There's also the strange cult of denial about the rise and rise of the emerging world, most clearly seen in the industry devoted to knocking China. You see it with every release of Chinese economic statistics – an apparently deliberate attempt to translate basically strong figures into something terrible.

A better grip can be had by reading a couple of old speeches by RBA assistant Governor Philip Lowe. There was a nice number last September on the risks and returns for Australia in the development of Asia, but if you only have time to read one while panicking, try his October 2009 effort on Asian growth.

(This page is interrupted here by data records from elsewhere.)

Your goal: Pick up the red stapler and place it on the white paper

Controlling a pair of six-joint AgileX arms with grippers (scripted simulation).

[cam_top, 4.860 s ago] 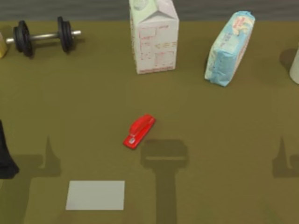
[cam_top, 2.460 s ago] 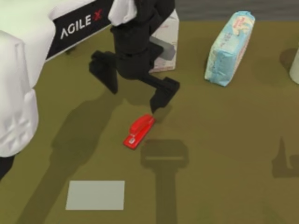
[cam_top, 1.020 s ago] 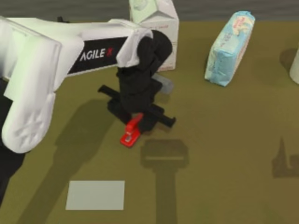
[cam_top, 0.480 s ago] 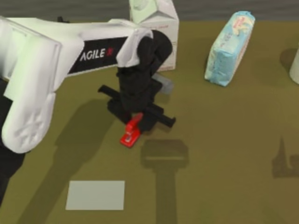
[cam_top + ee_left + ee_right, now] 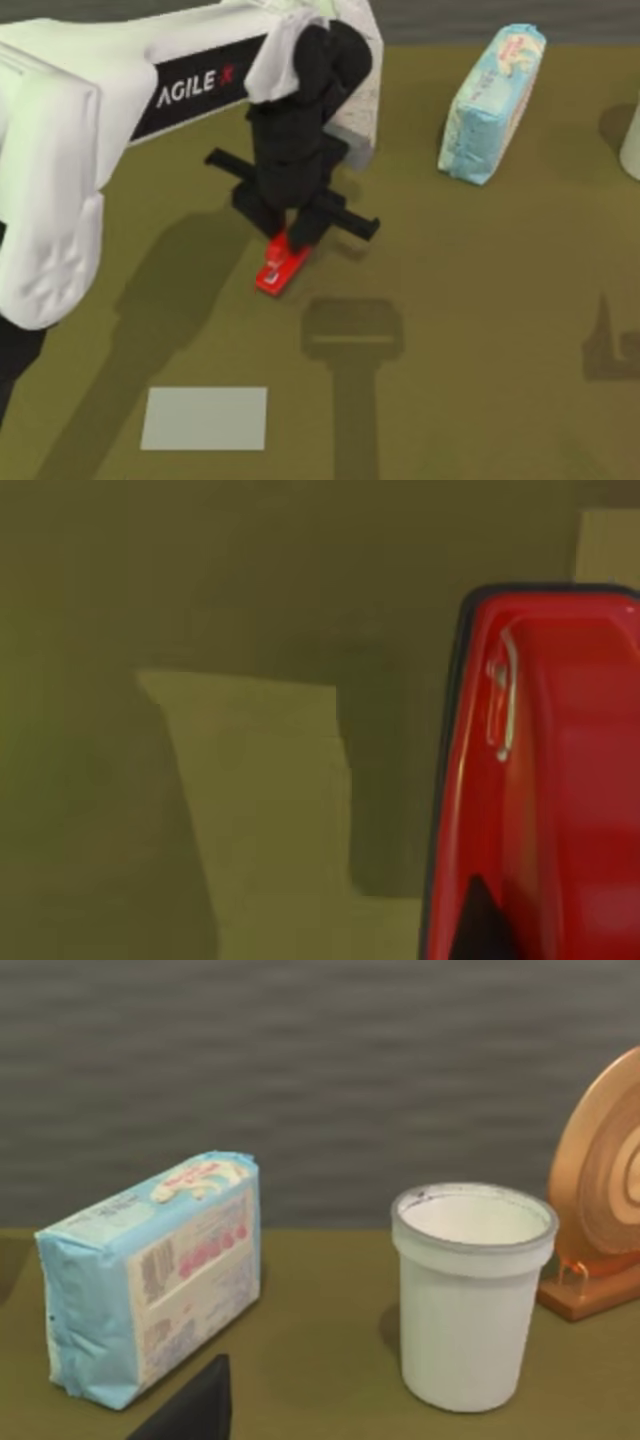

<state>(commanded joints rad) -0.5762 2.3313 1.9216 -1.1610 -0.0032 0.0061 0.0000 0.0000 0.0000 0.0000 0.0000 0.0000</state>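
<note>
Red stapler (image 5: 281, 268), pale grey-white paper (image 5: 204, 418), olive table (image 5: 480, 300), light-blue packet (image 5: 490, 100), white cup (image 5: 470, 1295), black left gripper (image 5: 295, 240).

Bg clutter only:
- olive table (image 5: 500, 300), dark wall behind in right wrist view
- blue-white soft packet (image 5: 491, 103) at back, right of centre, tilted; pink print on label side
- white cup (image 5: 471, 1295) near it, upright, grey rim, only sliver at top view's right edge
- copper-colour disc (image 5: 602, 1205) on stand just beside cup
- white carton (image 5: 368, 100) at back centre, mostly hidden
</note>
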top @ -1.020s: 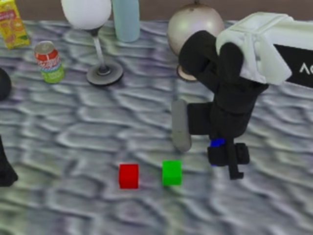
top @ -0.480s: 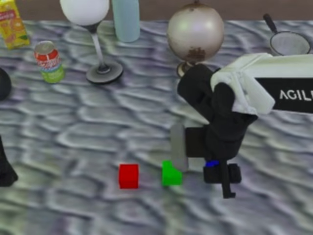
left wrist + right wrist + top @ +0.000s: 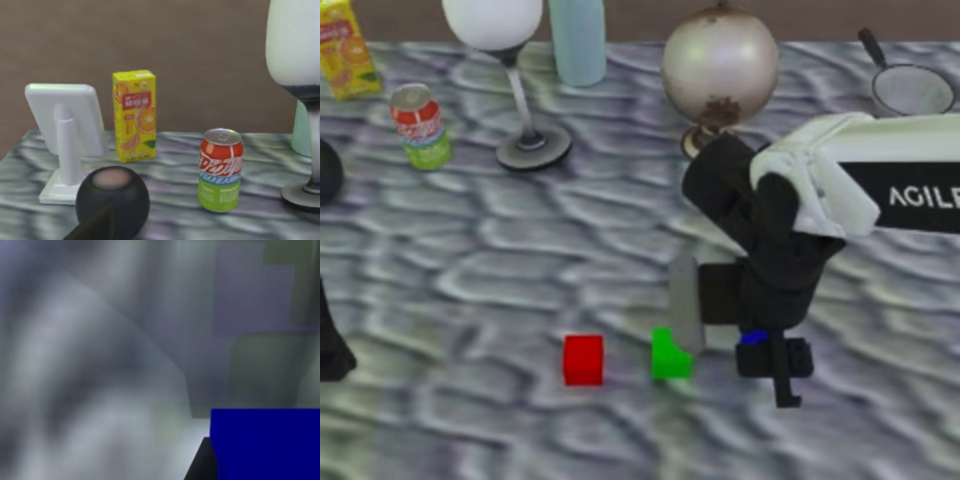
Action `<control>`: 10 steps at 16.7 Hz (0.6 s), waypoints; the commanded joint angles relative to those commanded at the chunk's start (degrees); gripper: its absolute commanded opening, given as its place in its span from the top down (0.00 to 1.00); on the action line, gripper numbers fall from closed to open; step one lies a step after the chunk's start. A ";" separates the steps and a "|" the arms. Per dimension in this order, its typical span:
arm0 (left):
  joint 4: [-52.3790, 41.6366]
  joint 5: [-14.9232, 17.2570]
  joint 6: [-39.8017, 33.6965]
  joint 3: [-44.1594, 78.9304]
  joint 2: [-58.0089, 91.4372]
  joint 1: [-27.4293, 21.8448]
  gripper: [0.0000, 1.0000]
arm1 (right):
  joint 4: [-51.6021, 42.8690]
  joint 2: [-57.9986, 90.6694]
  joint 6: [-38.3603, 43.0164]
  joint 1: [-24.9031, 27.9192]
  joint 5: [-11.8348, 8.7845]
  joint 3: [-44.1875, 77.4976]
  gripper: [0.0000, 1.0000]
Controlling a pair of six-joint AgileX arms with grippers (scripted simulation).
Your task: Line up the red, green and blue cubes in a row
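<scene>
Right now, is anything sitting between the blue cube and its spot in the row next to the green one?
Nothing visible: the right gripper holds the blue cube just right of the green cube, with only bare table there.

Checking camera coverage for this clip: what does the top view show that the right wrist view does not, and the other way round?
Only the top view shows the red cube and green cube side by side on the table, the right hand low just right of the green cube, the globe, wine glass, soda can and juice carton.

Only the right wrist view shows a broad face of the blue cube, close above the tabletop.

Both share the blue cube, a mere sliver from above, and the marbled table.
</scene>
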 joint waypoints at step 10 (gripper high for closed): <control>0.00 0.00 0.00 0.00 0.00 0.00 0.00 | 0.00 0.00 0.00 0.00 0.00 0.00 0.00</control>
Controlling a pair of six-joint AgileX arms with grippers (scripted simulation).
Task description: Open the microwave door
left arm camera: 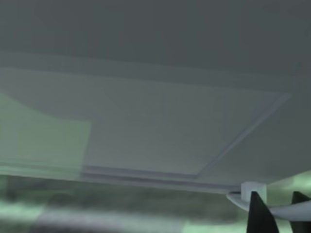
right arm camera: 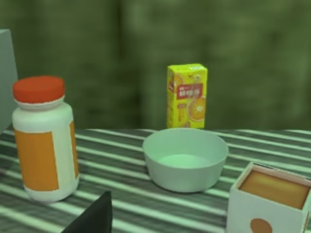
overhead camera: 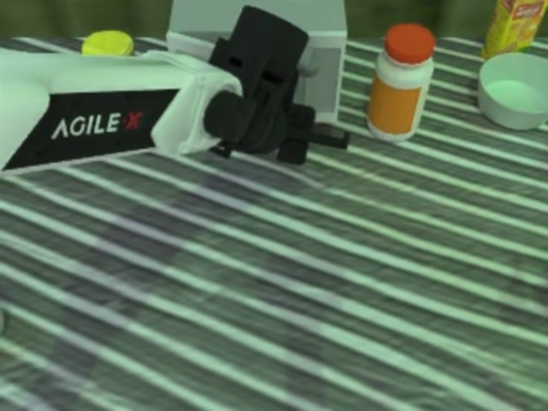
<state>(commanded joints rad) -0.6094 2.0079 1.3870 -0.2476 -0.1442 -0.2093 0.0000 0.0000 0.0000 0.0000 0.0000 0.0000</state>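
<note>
Grey microwave door [left arm camera: 146, 131] fills left wrist view; left gripper [left arm camera: 277, 213] fingertips straddle handle [left arm camera: 252, 191], spread; top view hides contact.

The left arm's pincer [overhead camera: 330, 137] reaches against the microwave [overhead camera: 325, 43] front, beside an orange-labelled bottle [overhead camera: 399, 82].

1. Microwave [overhead camera: 257, 34]: at the far edge of the table [overhead camera: 257, 300], middle of the top view.
2. Left arm [overhead camera: 103, 116]: reaches in from the left, across the microwave's front; its gripper [overhead camera: 330, 135] sits at the front right corner.
3. Bottle [overhead camera: 399, 81]: right of the microwave.
4. Bowl [overhead camera: 514, 90]: right of the bottle.
5. Juice carton [overhead camera: 514, 26]: behind the bowl.
6. Lidded jar [overhead camera: 107, 43]: left of the microwave, behind the arm.
7. Open box [right arm camera: 272, 199]: near the bowl, in the right wrist view only.
</note>
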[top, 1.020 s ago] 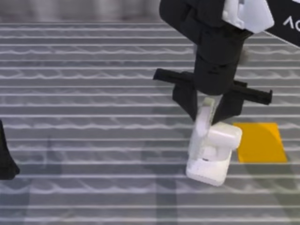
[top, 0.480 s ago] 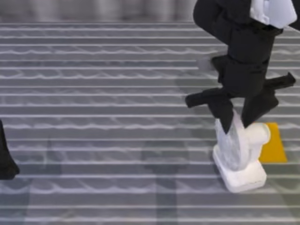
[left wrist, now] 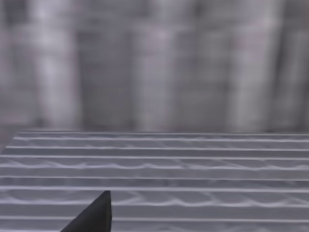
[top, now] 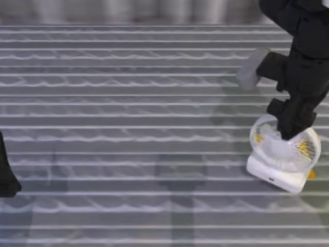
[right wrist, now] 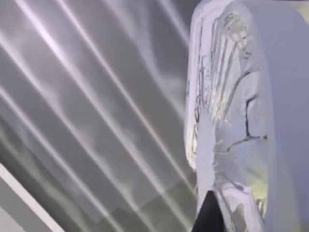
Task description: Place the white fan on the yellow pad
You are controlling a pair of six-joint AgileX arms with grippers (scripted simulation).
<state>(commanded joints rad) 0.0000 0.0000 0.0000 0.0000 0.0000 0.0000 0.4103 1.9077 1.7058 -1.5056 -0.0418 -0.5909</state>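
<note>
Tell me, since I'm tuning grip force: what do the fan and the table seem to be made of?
The fan looks like glossy white plastic: smooth block base, see-through ribbed cage showing yellow beneath. The table looks like grey ribbed sheet, perhaps metal, going by its pale shiny ridges. The right gripper holds the fan.

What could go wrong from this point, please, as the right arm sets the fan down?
The white fan hides nearly all of the yellow pad; only a sliver shows by its base, so the base may sit off-centre or overhang. The right tool grips the caged head from above, so opening or lifting askew could tip the fan. The pad lies near the table's right edge, leaving little margin. The left tool is parked far left.
</note>
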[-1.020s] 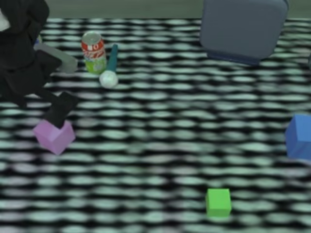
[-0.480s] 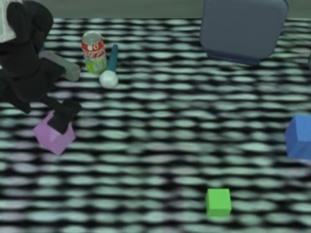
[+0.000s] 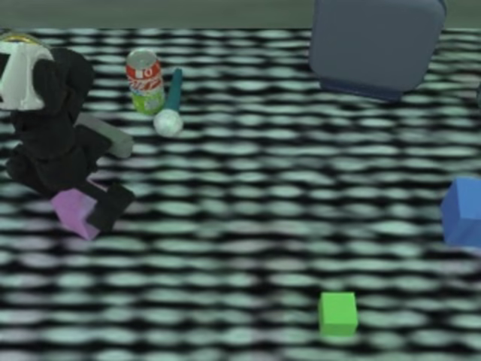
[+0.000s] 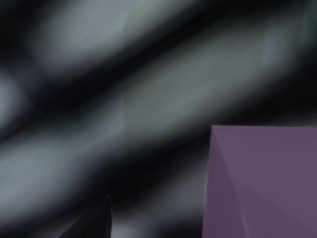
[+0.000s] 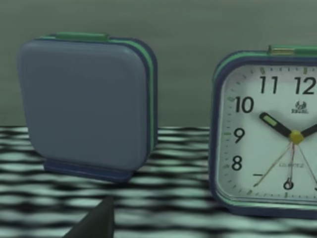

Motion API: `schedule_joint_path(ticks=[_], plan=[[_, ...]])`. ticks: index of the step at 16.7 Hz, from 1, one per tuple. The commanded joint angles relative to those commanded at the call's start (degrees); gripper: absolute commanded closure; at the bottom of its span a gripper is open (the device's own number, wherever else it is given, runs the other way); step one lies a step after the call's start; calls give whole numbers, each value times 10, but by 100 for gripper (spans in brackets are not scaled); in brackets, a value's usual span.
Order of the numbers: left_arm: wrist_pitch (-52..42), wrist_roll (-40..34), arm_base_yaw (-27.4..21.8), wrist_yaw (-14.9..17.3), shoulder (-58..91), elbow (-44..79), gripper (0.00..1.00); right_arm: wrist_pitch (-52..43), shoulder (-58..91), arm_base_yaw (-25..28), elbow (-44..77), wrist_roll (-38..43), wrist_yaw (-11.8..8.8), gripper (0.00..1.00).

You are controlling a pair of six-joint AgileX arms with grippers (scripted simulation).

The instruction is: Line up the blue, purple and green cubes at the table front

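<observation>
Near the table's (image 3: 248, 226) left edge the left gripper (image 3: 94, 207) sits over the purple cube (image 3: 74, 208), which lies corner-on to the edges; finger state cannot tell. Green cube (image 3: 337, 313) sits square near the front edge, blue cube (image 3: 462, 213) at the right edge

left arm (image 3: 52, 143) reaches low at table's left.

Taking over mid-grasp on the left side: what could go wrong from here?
1. The left gripper covers only part of the purple cube; an off-centre close could twist or push it.
2. The can and the teal-handled tool stand close behind; a wide swing might hit them.
3. The blue cube sits at the right edge, partly cut off.
</observation>
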Motion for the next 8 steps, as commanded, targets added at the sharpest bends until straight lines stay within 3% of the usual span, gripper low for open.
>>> schedule_joint_path(ticks=[3,8], plan=[[0,0,0,0,0,0,0,0,0,0,0,0,0,0],[0,0,0,0,0,0,38,0,0,0,0,0,0,0]])
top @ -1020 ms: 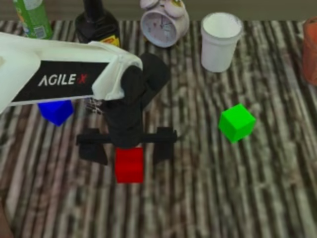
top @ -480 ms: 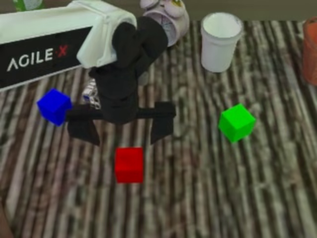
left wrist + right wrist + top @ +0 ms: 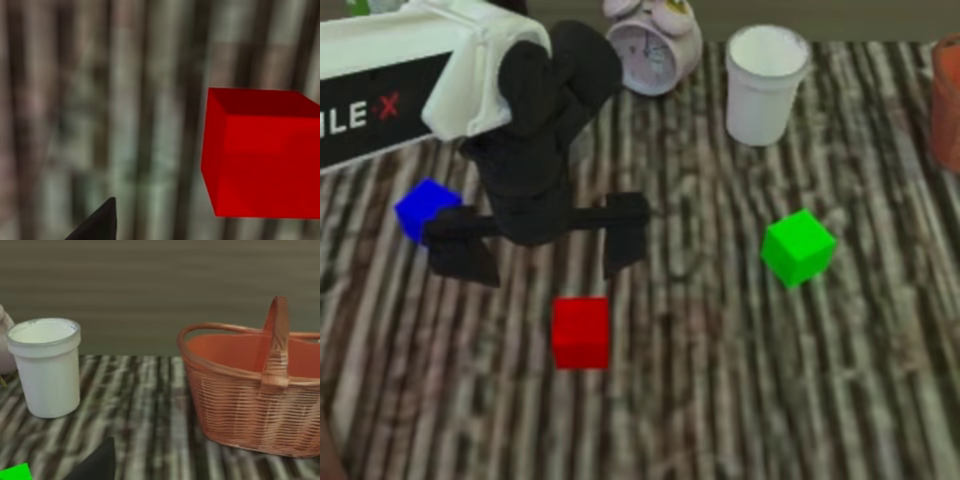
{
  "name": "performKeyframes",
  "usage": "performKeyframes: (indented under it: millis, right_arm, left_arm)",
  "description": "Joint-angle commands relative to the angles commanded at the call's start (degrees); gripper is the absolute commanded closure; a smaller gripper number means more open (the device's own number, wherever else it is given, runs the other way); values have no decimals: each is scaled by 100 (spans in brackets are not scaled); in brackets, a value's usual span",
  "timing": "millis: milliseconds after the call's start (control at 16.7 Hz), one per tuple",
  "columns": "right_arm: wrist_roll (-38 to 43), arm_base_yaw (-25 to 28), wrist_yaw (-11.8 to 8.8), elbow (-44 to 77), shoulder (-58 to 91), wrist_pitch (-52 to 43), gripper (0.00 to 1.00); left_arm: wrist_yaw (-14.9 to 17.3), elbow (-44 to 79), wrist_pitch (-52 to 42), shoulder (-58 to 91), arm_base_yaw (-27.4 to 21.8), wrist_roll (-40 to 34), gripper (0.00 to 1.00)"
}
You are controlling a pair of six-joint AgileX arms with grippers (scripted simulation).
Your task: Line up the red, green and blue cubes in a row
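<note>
- Now my left gripper [image 3: 535, 245] hangs wide open and empty above the desk [image 3: 740, 390], between the blue cube [image 3: 422, 207] and the red cube [image 3: 581, 332].
- Red cube sits just in front of it; green cube [image 3: 798, 246] lies well apart, to the right.
- Right gripper: not seen from above, so I cannot tell its state.

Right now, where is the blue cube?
In the top view the blue cube sits on the table's left side, partly hidden by the left gripper, with the red cube nearer the front and to its right.
</note>
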Motion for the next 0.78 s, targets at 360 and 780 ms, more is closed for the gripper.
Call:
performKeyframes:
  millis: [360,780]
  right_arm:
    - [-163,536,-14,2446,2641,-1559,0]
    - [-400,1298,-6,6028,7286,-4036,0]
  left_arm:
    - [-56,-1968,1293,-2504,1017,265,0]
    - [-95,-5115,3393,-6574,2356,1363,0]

Given the present uncertainties about Europe and the US, here are a few relevant sentences:

“One school of thought is that if growth is indeed weak in the advanced economies, then growth in Asia will inevitably also be weak, particularly given the role that US and other western consumers are often credited with as a driver of growth in the region.

“Undoubtedly, there is an element of truth here. Slower growth in the advanced economies will inevitably weigh on growth in Asia. The business cycles of the major regions of the world are clearly interconnected, and the ups and downs in one part of the world have an effect in other parts of the world.

“But importantly this is not the end of the story. These interconnections do not mean that Asia must inevitably experience a marked reduction in its medium-term growth trajectory. As we have seen recently, the region has the capability to grow strongly through domestic, not external, demand. This really should not come as a surprise.

“After all, the US economy, with a few hundred million people, has grown for many decades largely on the back of domestic, rather than foreign, demand. There is no reason that the approximately three-and-a-half billion people in Asia cannot do the same. It ultimately comes down to the policy choices that are made.”

China has a long way to go in implementing those appropriate policy choices, but they're working on it.

Flicking the switch

Extrapolating Lowe's reference to America's great wealth surge coming from domestic consumption, it's possible to draw a parallel between the US straight after the second world war and China today. The US flicked the switch from a war economy – arguably a control economy with an emphasis on manufactured exports, albeit planes, guns and bombs – to a consumption driven super power. China is a control economy that has had an emphasis on manufactured exports, but is rapidly moving up the value chain and is now being forced to be more serious about domestic consumption.

Australia, with its “advantage of adjacency”, happily is part of the process. Right now, it's about providing bulk commodities to feed the basic elements of that growth. Looking further ahead, how far we travel with the emerging nations depends on how smart we can be in growing with them, moving up the value chain.

Or we can eventually slip slide away with the North Atlantic nations by continuing to under-invest in education, avoid hard decisions and investments that take time to show a yield. The lack of political leadership and the excessively adversarial nature of what is there, the role of tabloid or politically-driven media in convincing middle class Australia that's its badly done by, the belief that the electorate can expect to always get more from government while paying less for it, all run counter to our potential.

But that's medium-term stuff. Right now, markets are prey to any rumour or fear that comes along. When the smoke clears though, that massive fundamental remains. It's the people, stupid.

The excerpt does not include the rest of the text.